- EXERCISE GOAL: Return exactly those lines of the material below that fall between the line holding "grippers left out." and the line holding "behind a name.", inclusive.
--- INPUT DATA ---
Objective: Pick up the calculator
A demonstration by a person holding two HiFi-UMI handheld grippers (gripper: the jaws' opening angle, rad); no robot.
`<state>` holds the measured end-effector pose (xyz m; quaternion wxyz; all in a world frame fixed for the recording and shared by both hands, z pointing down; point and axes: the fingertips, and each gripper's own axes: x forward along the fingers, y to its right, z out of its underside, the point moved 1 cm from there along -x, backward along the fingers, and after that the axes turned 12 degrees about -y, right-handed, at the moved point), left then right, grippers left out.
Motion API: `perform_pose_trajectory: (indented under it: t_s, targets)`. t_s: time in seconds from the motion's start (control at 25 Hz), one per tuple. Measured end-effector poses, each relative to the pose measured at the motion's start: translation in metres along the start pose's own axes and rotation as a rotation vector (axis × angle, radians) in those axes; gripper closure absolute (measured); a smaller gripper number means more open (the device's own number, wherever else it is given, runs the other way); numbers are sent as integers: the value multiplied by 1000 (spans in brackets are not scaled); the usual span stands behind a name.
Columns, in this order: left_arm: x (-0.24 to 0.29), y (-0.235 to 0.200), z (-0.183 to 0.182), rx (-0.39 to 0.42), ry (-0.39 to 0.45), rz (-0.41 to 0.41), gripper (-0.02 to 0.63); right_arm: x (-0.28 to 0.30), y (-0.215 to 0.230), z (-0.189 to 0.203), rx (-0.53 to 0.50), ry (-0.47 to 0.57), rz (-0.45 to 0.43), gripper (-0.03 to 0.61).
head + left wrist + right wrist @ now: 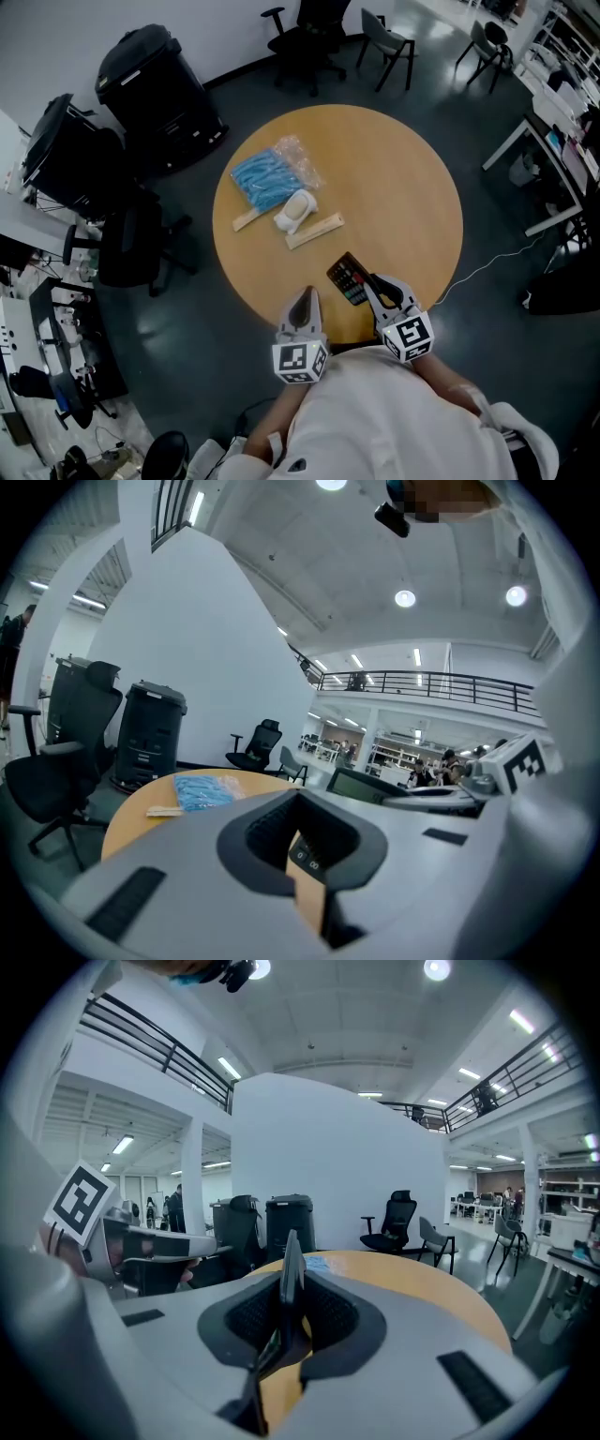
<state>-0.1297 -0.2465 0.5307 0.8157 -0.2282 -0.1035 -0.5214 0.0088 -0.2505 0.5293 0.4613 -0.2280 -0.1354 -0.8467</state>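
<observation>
The black calculator is at the near edge of the round wooden table, and my right gripper is shut on its near end. In the right gripper view the calculator stands edge-on between the pads, tilted up off the wood. My left gripper hovers at the table's near rim, just left of the calculator, shut with nothing in it. In the left gripper view the calculator shows past the left gripper on the right, with a few of its keys seen low between the fingers.
A blue plastic packet, a white object and two wooden sticks lie in the table's middle-left. Black office chairs and black bins stand round the table. A white cable runs on the floor at right.
</observation>
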Motion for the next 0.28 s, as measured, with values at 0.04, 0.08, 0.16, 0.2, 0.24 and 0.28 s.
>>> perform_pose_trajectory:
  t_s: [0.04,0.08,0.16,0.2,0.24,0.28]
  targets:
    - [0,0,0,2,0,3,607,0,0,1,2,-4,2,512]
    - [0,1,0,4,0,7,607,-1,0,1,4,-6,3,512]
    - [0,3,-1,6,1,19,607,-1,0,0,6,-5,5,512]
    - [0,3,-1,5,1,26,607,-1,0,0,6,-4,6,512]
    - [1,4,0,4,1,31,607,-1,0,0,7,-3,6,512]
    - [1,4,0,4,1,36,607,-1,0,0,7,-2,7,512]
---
- TASK RESULT:
`<state>` holds the measured end-effector pose (xyz m; quaternion wxyz; all in a world frame fixed for the recording and shared by both hands, z pointing down; point and axes: the fingertips, and each gripper's own axes: x forward along the fingers, y to its right, z out of its underside, the point moved 1 cm from there along -x, backward along the fingers, and after that the axes turned 12 degrees about -y, right-handed, at the moved point), left then right, grippers left out.
Motion API: `perform_pose_trajectory: (indented under it: t_s, targets)`. t_s: time in seconds from the motion's start (control at 25 Hz), one per tuple. Measured end-effector poses, each relative to the pose measured at the motion's start: translation in metres along the start pose's own axes and rotation as a rotation vector (axis × angle, radians) in those axes; gripper closure absolute (measured); a smaller gripper number means more open (the device's own number, wherever else it is given, runs the other way); numbers are sent as integers: the value multiplied by 1000 (spans in brackets are not scaled); the usual span stands behind a name.

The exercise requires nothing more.